Regular readers will remember stories we ran in December 2012, and again late last year, detailing Glass’s long-awaited foray into the world of forecast values, offering the fleet and finance sector an alternative to Cap at the sharp end of predicted residuals.

The entry has been delayed while the firm makes changes and enhancements, but GlassForecast is now live and operational.

“It’s taken longer than we would have liked,” admits Glass’s managing director Ian Tilbrook, who confesses to be part of the delay because he joined last year and applied his understanding of customer needs as former boss of ING Car Lease.

“I was the first problem,” he tells BusinessCar. “This is a market where we have a challenger. We’ve recognised the importance of the rival and I thought we could do better.”


The firm trialled and consulted with 25 of the top 50 leasing companies, as well as major finance houses and large leasing firms.

“GlassForecast has the potential to transform our customers’ businesses,” declares Tilbrook. “And it’s taken longer than we would have wanted. Rigorous market testing caused the delay because we could have gone earlier. Leasing guys know what they want and you can’t go in half-hearted.”

Glass’s head of fleet and finance sales Dan Parnell confirms that Glass’s could have gone live 12 months ago with a product similar to what is already in existence, but claims Forecast “innovates and will excite the marketplace”.

“It will deliver the next level of understanding and not just meet expectations,” he pledges, adding that the Forecast tool will “deliver more information and intelligence than the market had before”.


One element the company feels leads the market is the plate-change effect calculation, that contributed to Forecast’s significant delays, but which Parnell says adds “significant value” for customers.

“We’re very conscious that depreciation doesn’t occur over 12 months as a straight line – it happens in chunks around plate and year changes,” explains Parnell. “The industry has been used to [moving] between two points in a straight-line fashion because that’s the way the information has been provided by other providers.” He gives the example of December to January potentially accounting for up to 30% of the annual depreciation, rather than it being viewed as merely one month out of 12. “People in our industry know that, but they’ve never had the data to back it up. We’re not teaching them to suck eggs because they know all that,” he continues.

Glass’s is also actively seeking interaction for its editors, touting them as an essential part of its offering.
“We bring the huge wealth of data, insight and experience of the editorial team,” continues Parnell. “While we are a data organisation, we are data and intelligence, [with the] editorial expertise to spot short-term trends and what is a long-term movement.”

Tilbrook says that Glass’s editorial team will be expanded as demand grows, and that he wants his editors to be “accessible to any of our customers to talk about any of our values”.

“I want my editors to create a relationship with customers where they feel at ease and have a level of trust to have appropriate conversations about our values,” adds Tilbrook. “We’re a data business, but it’s about relationships – if people trust our people it goes on to trusting our data.”


Parnell is hoping fleet and finance organisations will look on Forecast as “the extra man” on RV committees. “History and analysis can’t tell you everything – what you need is an editor to give an opinion too,” he says.

A key area for Glass’s is the increased scrutiny lenders and financers are under in the leasing segment, particularly those that are bank-owned.

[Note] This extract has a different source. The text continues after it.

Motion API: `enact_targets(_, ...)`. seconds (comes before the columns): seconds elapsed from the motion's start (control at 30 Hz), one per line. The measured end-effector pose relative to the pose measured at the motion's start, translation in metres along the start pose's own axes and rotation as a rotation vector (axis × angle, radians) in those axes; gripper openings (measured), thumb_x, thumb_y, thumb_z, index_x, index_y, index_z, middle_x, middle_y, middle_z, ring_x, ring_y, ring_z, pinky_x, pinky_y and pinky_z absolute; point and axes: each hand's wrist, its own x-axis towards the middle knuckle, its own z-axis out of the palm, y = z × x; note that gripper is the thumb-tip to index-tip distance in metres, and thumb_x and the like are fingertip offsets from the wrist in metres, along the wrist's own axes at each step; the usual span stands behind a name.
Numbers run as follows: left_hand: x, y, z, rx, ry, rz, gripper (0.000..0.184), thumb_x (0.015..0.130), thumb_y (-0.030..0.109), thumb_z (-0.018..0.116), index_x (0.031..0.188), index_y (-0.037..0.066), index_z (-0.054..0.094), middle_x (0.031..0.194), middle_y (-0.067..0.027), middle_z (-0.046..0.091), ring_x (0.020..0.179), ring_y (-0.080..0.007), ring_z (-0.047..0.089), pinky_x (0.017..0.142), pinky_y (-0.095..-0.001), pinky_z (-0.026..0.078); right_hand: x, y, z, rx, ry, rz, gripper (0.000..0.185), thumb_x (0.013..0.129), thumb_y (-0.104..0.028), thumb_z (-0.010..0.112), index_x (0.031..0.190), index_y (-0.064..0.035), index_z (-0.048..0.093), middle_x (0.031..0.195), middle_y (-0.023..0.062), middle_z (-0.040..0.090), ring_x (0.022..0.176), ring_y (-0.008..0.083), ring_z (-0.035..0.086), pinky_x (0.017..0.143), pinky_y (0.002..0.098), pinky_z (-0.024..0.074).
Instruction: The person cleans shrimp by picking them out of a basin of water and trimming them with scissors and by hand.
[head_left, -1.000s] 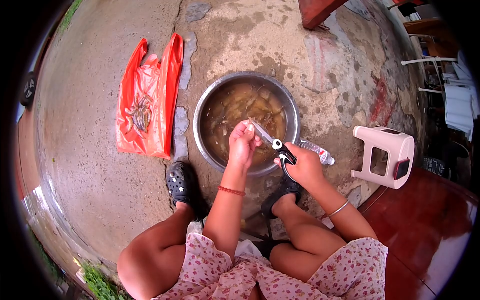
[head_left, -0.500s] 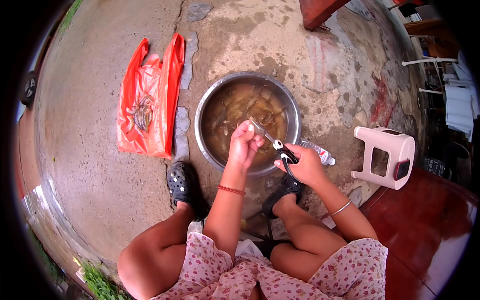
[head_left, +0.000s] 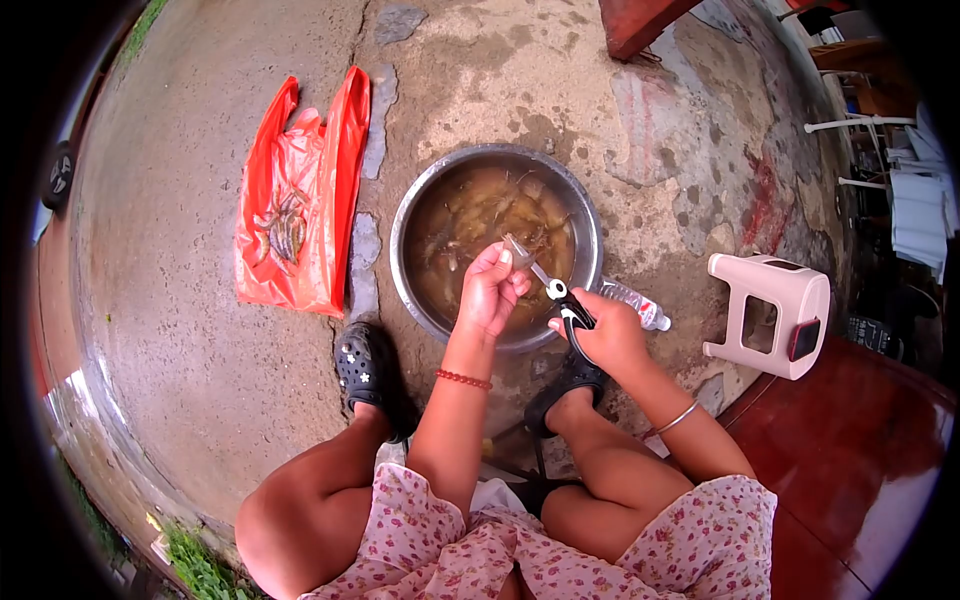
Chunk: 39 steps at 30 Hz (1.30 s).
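Observation:
Over a metal basin (head_left: 592, 215) of murky water with several shrimp in it, my left hand (head_left: 490, 289) is closed in a pinch, and what it holds is too small to make out clearly. My right hand (head_left: 606, 329) grips black-handled scissors (head_left: 556, 290), whose blades point up and left to the left fingertips and look slightly parted. On the left, a red plastic bag (head_left: 345, 150) lies on the ground with several shrimp (head_left: 285, 228) on it. A clear plastic bottle (head_left: 640, 303) lies beside the basin, partly behind my right hand.
A pink stool (head_left: 738, 275) lies on its side at the right, with a dark phone-like object (head_left: 803, 338) against it. My feet in black clogs (head_left: 359, 365) flank the near side of the basin. A red post (head_left: 637, 24) stands at the top.
The scissor blades have opened slightly and shifted at the left fingertips. Both hands stay nearly in place above the basin.

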Motion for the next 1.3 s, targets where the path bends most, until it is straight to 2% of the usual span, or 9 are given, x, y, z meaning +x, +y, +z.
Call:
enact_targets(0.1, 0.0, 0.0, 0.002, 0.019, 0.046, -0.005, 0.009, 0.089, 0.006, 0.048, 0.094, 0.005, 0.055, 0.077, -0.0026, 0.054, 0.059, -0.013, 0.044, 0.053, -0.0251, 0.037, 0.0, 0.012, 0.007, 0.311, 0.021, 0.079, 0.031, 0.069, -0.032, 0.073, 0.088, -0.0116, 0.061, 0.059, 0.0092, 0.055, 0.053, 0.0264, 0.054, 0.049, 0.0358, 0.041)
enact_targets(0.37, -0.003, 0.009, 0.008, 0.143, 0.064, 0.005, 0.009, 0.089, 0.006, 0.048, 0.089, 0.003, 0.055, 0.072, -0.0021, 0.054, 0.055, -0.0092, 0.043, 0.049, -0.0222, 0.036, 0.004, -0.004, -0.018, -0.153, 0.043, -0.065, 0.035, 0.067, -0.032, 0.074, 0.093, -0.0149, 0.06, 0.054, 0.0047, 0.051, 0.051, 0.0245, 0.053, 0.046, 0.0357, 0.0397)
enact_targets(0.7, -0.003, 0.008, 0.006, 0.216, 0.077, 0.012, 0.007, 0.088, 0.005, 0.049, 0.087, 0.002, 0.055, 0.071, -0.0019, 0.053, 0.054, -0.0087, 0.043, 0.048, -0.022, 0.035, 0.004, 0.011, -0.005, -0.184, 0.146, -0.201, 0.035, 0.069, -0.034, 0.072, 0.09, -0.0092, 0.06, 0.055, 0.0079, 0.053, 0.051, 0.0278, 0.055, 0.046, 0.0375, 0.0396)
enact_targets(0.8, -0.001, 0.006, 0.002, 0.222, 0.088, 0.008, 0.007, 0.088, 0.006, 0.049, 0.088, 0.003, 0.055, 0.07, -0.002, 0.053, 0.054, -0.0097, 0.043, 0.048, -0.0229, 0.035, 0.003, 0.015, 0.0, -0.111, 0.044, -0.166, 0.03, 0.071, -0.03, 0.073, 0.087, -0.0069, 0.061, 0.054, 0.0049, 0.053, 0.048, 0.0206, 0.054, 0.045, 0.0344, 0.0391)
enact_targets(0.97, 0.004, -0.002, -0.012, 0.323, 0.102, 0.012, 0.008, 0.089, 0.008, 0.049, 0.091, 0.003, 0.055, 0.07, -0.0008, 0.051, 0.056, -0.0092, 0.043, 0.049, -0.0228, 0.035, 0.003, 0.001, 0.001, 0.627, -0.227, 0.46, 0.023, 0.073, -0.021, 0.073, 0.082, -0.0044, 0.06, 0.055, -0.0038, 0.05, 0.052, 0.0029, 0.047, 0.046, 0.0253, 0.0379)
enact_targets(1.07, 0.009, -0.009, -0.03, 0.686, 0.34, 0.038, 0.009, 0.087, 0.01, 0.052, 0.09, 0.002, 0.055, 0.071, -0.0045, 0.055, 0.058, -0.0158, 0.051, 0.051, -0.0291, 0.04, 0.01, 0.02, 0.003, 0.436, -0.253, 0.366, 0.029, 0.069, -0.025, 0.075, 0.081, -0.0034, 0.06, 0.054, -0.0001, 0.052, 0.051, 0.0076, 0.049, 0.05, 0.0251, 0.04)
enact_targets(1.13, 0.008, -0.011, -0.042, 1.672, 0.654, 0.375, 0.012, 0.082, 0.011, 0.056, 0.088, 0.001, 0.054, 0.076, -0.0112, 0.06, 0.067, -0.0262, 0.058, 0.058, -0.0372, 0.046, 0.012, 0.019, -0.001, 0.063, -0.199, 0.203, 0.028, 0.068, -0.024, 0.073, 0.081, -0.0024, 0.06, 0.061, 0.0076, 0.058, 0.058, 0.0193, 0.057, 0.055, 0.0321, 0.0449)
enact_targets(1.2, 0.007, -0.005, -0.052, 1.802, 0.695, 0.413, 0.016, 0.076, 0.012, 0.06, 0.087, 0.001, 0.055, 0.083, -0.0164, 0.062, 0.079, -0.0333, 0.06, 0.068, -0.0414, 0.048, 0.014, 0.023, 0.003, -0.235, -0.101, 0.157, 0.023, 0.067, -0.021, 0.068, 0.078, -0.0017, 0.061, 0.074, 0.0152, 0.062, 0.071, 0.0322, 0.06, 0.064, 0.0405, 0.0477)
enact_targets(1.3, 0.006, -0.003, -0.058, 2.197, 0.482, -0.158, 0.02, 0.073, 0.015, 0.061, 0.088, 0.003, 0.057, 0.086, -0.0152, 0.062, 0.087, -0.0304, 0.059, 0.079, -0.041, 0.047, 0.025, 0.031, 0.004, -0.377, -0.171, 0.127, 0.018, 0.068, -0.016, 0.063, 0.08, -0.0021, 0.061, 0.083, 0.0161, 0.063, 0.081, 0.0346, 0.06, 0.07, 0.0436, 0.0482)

“These organisations can no longer go back and say this is our [residual value] number – they now need to know why it is this number and how they got to it,” says Tilbrook. “RV management falls under risk management, and we are enabling the customers – the operations manager, RV or WLC [whole-life cost] manager – and helping them give the answers they need on how they are managing the risk.”

Giving leasing companies and RV setters a second opinion is crucial to the prospects of Forecast.
“Initially, coming out from the industry was that they wanted more advice and more opinion – they want more rather than less or different,” reveals Parnell. “Funding and the cost of funding regularly comes up. They need some back-up or a difference of opinion – it helps them achieve the quest for more funds and more flexibility. And the funder makes money by lending, so if they can see an opportunity and understand the market it will free up more into the sector.”


Smaller lease firms could also benefit, he claims, as they don’t have a team of RV analysts. “If Glass’s give another opinion, it encourages those buyers to take more risk and be more competitive,” says Parnell.

Tilbrook admits that Glass’s representation in the fleet and finance sector has been small until now, but says Forecast could be the beginning of a wider push by the data giant.

“This is the start. At Glass’s we market a whole range of data-related products,” he states. “In fleet and finance, an alternative provider has taken a lead on Glass’s and become inherent and in some cases integrated – Forecast will hopefully lead the industry into looking at other data from Glass’s, such as SMR modelling for example.”

But the current system isn’t done and dusted yet, despite both car and LCV tools now being live. The firm is looking at further developments, including depreciation on options, so there will be more to come on Forecast as Glass’s seeks to move in on rival Cap’s fleet and finance sector RV prediction domination.